• [WHAT THE TASK REQUIRES] Write out the full listing exactly as it appears below.

• [DATA BELOW]
----
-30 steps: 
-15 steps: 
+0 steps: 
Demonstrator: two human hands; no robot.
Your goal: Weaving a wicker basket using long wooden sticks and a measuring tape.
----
• [EXERCISE RESPONSE]
-30 steps: 
-15 steps: 
+0 steps: 
Demonstrator: two human hands; no robot.
Your goal: Weaving a wicker basket using long wooden sticks and a measuring tape.

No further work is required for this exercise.